Section 3(d) of the Act, 29 U.S.C.A., § 203(d), defines "employer" to include "* * * any person acting directly or indirectly in the interest of an employer in relation to an employee * * *". Mr. Hebert falls under this definition. There was an indirect if not a direct interest between the employers here. Mr. Hebert was the president of Cotulla. There was a scarcity of labor in the Cotulla area. Mr. Walter was an experienced employee in the livestock auction business of the two employers. He was made available by Mr. Hebert to Cotulla one day each week. He had the additional assignment of transporting other workers to Cotulla for the Tuesday sale. He was discharged from his employment with both employers because he refused to transport a worker to Cotulla. These facts make out a case of Mr. Hebert acting for Cotulla with respect to Mr. Walter's employment by Cotulla.
The Court of Appeals for the Second Circuit concluded that § 3(d) of the Act, under such circumstances, was a basis for requiring aggregation of hours for overtime purposes. See United States v. Klinghoffer Bros. Realty Corp., 2 Cir., 1960, 285 F.2d 487. There one corporation made some of its guards available to an affiliated corporation for six hours a week. The corporations had the same officers and shareholders and were engaged in the same general enterprise. The court held that even though the employees, as here, were working for two separate employers and were paid by two separate employers, nevertheless, the defendant corporation acted directly or indirectly within the meaning of § 3(d) of the Act in the interest of the other corporation in the employment. Accordingly, aggregation of the number of hours worked was required for overtime pay purposes, and the corporation making the guards available was responsible. We find this case persuasive on the question.

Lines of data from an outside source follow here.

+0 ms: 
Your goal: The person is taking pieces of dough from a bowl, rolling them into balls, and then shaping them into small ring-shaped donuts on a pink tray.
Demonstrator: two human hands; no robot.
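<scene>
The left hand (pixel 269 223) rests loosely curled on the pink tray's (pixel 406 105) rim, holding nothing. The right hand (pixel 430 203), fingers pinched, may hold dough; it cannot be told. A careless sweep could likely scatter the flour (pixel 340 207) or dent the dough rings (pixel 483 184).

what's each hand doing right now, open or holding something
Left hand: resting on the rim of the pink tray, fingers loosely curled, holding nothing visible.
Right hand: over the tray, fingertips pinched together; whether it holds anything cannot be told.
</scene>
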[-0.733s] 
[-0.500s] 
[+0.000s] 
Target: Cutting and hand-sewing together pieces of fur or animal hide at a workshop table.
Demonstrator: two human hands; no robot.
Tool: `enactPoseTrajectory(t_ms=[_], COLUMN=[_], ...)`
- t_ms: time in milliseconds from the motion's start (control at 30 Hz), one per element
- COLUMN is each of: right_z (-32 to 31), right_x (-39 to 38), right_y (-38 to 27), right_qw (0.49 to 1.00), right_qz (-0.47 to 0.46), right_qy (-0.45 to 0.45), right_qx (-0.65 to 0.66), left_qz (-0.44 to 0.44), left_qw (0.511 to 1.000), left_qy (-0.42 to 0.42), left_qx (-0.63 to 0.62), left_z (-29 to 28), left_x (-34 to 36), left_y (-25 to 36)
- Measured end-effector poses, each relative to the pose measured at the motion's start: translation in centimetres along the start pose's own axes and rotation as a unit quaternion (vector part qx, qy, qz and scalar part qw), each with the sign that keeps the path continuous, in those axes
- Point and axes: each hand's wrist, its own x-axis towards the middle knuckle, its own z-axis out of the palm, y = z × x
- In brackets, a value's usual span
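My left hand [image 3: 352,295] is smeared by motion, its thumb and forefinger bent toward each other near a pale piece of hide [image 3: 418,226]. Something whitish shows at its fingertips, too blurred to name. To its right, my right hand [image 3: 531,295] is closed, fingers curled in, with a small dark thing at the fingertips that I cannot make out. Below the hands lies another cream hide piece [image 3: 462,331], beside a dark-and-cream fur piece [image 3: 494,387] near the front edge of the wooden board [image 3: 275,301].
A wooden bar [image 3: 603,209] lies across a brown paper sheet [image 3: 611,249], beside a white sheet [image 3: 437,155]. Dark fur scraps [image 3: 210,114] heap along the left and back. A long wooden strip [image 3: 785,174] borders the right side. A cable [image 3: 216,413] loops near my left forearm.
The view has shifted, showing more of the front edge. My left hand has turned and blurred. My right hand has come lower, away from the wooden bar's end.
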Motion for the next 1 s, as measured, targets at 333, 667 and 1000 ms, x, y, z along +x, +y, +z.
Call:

In Mitchell v. Bowman, M.D.Ala., 1954, 131 F. Supp. 520, an employee worked as a yard superintendent in a Montgomery, Alabama stockyard four or five days a week. On Thursday of each week he worked in a stockyard in Demopolis, Alabama, some one hundred miles away. He was employed by Mr. Bowman, operating the stockyard as a sole proprietorship, in Montgomery, and by a partnership consisting of Mr. Bowman and another at Demopolis. The court held that the employee was jointly employed and that the hours worked should be aggregated, as against the sole proprietorship, for overtime pay purposes.
Appellees urge Walling v. Friend, 8 Cir., 1946, 156 F.2d 429, as controlling. We find it to be distinguishable on its facts. There was no showing there of one employer acting in the interest of the other.
The undisputed facts here, in the light of § 3(d) of the Act, make out a case of joint employment. To hold otherwise would do violence to the clear policy of the Act that overtime shall be paid for a work week longer than forty hours.
Reversed and remanded for further proceedings not inconsistent herewith.